Problem requirements: Every line below must be reproduced exactly; no pictures are to be included.

● ● ● ● ●

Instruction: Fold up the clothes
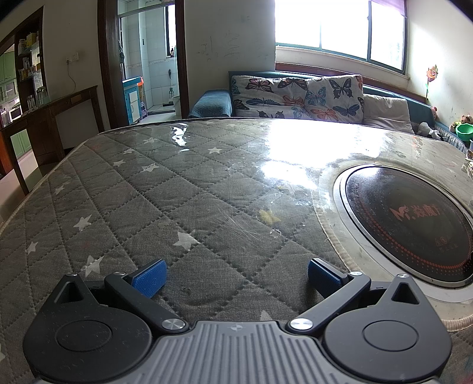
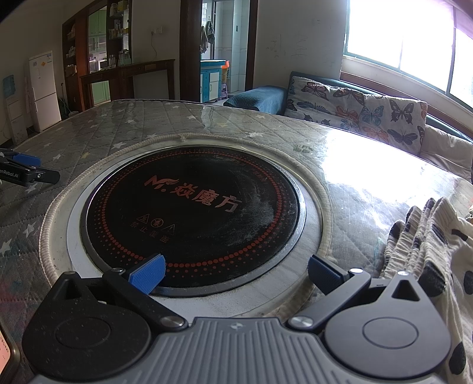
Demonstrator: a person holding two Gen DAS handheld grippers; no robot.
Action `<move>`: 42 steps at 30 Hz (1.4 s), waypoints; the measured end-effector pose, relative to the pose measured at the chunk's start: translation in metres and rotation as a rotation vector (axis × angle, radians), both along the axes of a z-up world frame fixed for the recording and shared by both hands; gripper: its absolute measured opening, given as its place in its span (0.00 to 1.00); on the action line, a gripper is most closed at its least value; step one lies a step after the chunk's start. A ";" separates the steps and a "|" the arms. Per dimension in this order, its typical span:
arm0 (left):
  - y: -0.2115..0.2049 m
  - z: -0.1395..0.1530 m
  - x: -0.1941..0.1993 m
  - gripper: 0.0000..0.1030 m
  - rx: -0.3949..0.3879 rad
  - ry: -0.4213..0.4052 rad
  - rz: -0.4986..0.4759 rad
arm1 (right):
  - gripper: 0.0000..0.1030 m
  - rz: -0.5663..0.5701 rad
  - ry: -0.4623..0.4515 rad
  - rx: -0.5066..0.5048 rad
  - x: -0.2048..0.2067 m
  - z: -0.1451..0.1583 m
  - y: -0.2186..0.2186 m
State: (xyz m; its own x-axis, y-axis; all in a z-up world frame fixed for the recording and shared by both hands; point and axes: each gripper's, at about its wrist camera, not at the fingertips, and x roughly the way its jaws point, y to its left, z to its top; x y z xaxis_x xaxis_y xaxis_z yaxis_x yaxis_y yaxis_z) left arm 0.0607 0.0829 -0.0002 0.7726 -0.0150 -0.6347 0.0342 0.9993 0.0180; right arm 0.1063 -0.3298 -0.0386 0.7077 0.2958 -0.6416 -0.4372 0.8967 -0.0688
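The left gripper stands wide open over the table, its two blue pads far apart with nothing but grey quilted cover between them, and it holds nothing. The right gripper is spread just as wide and is equally empty, its two pads straddling the near rim of the single round black cooktop set into the table. In the right wrist view the left gripper shows again at the far left edge, low over the cover. One garment, cream with dark dots and a gathered ribbed edge, lies bunched on the table just right of the right gripper and near its right finger; whether they touch I cannot tell. It runs out of view at the right edge. The one star-printed table cover lies under a clear glossy sheet that glares white where window light strikes it. A braided cord ring borders the opening cut for the cooktop. Beyond the far edge of the table stands one sofa with two butterfly-print cushions side by side and one pale plain cushion to their right, under a bright window
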 end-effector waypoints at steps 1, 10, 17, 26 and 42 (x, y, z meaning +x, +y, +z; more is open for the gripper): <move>0.000 0.000 0.000 1.00 0.000 0.000 0.000 | 1.00 0.000 0.000 0.000 0.000 0.000 0.000; 0.000 0.000 0.000 1.00 0.000 0.000 0.000 | 1.00 0.000 0.000 0.000 0.000 0.000 0.000; 0.000 0.000 0.000 1.00 0.000 0.000 0.000 | 1.00 0.000 0.000 0.000 0.000 0.000 0.000; 0.000 0.000 0.000 1.00 0.000 0.000 0.000 | 1.00 -0.001 0.000 0.000 0.001 0.000 -0.001; -0.004 0.000 -0.001 1.00 -0.003 0.000 0.000 | 1.00 -0.001 0.000 0.000 0.001 0.000 -0.001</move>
State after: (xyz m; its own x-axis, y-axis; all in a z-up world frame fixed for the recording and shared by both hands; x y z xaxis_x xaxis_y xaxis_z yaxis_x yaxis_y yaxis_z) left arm 0.0597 0.0785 -0.0007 0.7723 -0.0169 -0.6351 0.0340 0.9993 0.0148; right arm 0.1071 -0.3305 -0.0386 0.7081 0.2947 -0.6416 -0.4359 0.8973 -0.0690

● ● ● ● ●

Reply to the task:
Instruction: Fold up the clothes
Demonstrator: a person holding two Gen DAS handheld grippers; no robot.
Action `<move>`: 42 steps at 30 Hz (1.4 s), waypoints; the measured end-effector pose, relative to the pose measured at the chunk's start: translation in metres and rotation as a rotation vector (axis × angle, radians), both along the axes of a z-up world frame fixed for the recording and shared by both hands; gripper: its absolute measured opening, given as its place in its span (0.00 to 1.00); on the action line, a gripper is most closed at its least value; step one lies a step after the chunk's start. A ";" separates the steps and a "|" the arms. Per dimension in this order, its typical span:
arm0 (left):
  - y: -0.2115..0.2049 m
  - z: -0.1395..0.1530 m
  - x: -0.1941..0.1993 m
  - gripper: 0.0000..0.1030 m
  - rx: -0.3949..0.3879 rad
  - ry: -0.4213..0.4052 rad
  - rz: -0.4986..0.4759 rad
arm1 (right):
  - gripper: 0.0000..0.1030 m
  - rz: -0.5663..0.5701 rad
  - ry: -0.4623..0.4515 rad
  - rx: -0.5066..0.5048 rad
  - x: -0.2048..0.2067 m
  - z: -0.1451..0.1583 m
  - y: -0.2186..0.2186 m
State: (xyz m; its own x-axis, y-axis; all in a z-up world frame fixed for the recording and shared by both hands; point and axes: each gripper's, at about its wrist camera, not at the fingertips, and x roughly the way its jaws point, y to its left, z to its top; x y z xaxis_x xaxis_y xaxis_z yaxis_x yaxis_y yaxis_z) left arm 0.0607 0.0829 -0.0002 0.7726 -0.0150 -0.6347 0.0342 0.9993 0.0180; right arm 0.1063 -0.3298 -0.0386 0.7077 0.2958 -0.6416 -0.4372 0.8967 -0.0688
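The left gripper stands wide open over the table, its two blue pads far apart with nothing but grey quilted cover between them, and it holds nothing. The right gripper is spread just as wide and is equally empty, its two pads straddling the near rim of the single round black cooktop set into the table. In the right wrist view the left gripper shows again at the far left edge, low over the cover. One garment, cream with dark dots and a gathered ribbed edge, lies bunched on the table just right of the right gripper and near its right finger; whether they touch I cannot tell. It runs out of view at the right edge. The one star-printed table cover lies under a clear glossy sheet that glares white where window light strikes it. A braided cord ring borders the opening cut for the cooktop. Beyond the far edge of the table stands one sofa with two butterfly-print cushions side by side and one pale plain cushion to their right, under a bright window
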 end-effector waypoints at steps 1, 10, 17, 26 and 42 (x, y, z meaning +x, +y, +z; more is open for the gripper): <move>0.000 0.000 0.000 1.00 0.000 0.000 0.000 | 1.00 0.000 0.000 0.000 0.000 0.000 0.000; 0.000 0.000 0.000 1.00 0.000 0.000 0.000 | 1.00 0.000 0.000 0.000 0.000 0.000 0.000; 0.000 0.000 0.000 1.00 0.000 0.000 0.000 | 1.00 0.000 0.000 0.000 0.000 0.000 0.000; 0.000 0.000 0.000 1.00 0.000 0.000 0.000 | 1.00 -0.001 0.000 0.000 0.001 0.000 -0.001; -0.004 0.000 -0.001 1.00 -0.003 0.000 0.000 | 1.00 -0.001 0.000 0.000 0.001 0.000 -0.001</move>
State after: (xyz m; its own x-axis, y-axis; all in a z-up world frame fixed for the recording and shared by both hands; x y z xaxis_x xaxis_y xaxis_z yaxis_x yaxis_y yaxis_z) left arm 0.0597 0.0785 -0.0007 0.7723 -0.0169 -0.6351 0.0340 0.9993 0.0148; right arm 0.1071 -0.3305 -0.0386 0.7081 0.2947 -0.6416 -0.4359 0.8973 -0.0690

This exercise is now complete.